Aim of the exercise –
The answer must consist of every line from the data that holds the string "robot".

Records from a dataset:

=-=-=

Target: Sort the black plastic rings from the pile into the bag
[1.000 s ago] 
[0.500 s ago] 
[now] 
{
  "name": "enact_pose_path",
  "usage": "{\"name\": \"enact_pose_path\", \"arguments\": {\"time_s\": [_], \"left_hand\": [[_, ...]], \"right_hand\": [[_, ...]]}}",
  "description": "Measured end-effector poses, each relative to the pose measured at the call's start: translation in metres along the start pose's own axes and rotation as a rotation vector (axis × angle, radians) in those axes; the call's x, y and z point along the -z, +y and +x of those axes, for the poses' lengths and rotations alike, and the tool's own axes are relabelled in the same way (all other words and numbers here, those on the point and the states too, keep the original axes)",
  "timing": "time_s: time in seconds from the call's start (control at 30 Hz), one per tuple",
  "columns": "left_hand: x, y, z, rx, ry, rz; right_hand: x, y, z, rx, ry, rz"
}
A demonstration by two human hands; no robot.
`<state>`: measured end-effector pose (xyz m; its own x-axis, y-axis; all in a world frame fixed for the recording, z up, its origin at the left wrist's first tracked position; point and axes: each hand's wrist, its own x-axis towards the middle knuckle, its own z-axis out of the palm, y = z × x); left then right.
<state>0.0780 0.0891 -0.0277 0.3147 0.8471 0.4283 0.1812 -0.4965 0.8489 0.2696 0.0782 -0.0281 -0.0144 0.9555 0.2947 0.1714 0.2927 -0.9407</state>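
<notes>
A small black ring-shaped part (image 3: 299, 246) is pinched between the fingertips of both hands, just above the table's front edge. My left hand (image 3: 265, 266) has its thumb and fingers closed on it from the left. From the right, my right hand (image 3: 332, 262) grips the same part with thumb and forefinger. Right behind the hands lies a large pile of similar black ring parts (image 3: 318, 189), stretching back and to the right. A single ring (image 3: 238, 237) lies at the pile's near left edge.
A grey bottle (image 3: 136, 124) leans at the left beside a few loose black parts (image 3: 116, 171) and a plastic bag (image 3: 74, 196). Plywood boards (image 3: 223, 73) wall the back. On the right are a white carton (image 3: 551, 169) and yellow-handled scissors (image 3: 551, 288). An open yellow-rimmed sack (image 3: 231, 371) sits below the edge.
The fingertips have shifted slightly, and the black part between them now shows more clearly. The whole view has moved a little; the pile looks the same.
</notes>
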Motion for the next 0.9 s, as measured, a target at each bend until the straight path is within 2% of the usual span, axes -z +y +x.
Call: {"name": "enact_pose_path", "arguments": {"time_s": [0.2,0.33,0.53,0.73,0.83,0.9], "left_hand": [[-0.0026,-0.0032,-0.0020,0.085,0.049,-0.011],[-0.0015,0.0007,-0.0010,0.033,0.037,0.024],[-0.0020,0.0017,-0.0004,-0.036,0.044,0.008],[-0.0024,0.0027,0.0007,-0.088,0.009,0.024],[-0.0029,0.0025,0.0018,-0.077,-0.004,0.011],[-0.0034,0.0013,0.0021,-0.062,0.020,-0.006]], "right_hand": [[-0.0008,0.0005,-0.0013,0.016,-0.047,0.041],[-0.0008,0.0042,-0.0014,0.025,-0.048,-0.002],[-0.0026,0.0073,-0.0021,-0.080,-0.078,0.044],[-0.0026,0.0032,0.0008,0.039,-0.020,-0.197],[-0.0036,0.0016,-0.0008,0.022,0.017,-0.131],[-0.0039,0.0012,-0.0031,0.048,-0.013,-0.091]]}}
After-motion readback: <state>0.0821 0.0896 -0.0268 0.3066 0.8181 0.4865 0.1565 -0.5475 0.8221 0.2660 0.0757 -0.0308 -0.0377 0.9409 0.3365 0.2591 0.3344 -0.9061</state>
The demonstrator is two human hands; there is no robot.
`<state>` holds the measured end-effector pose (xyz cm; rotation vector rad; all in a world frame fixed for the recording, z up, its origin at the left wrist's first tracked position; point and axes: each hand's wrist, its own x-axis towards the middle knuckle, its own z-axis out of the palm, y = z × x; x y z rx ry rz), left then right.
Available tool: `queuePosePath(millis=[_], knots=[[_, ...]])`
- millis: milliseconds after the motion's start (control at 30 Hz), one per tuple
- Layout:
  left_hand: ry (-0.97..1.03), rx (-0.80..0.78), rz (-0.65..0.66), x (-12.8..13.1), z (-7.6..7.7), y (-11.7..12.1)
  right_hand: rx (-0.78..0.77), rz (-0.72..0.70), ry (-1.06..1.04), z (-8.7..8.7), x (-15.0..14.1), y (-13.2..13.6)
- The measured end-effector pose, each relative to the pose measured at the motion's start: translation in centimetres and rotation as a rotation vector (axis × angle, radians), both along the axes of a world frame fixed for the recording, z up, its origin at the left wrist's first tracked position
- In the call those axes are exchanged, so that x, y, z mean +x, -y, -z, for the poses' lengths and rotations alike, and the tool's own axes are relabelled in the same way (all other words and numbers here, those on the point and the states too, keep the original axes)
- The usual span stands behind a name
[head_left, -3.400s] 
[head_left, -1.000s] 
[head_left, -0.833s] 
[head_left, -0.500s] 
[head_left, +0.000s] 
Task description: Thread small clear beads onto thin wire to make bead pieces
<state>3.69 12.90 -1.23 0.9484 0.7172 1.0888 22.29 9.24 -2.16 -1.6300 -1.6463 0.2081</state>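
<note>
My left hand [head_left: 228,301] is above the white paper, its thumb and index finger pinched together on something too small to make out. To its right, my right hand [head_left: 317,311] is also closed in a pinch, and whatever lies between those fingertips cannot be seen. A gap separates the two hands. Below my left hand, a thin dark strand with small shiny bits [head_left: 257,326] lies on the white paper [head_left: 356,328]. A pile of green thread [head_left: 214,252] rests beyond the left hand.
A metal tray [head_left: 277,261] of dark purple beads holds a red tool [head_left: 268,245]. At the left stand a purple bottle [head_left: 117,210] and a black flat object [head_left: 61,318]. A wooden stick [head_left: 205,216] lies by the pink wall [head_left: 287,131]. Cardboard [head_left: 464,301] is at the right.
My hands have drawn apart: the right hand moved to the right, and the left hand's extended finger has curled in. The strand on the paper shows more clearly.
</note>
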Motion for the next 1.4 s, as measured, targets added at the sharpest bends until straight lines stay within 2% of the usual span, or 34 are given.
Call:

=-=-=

Answer to this problem –
A demonstration by two human hands; no robot.
The demonstrator is two human hands; there is no robot.

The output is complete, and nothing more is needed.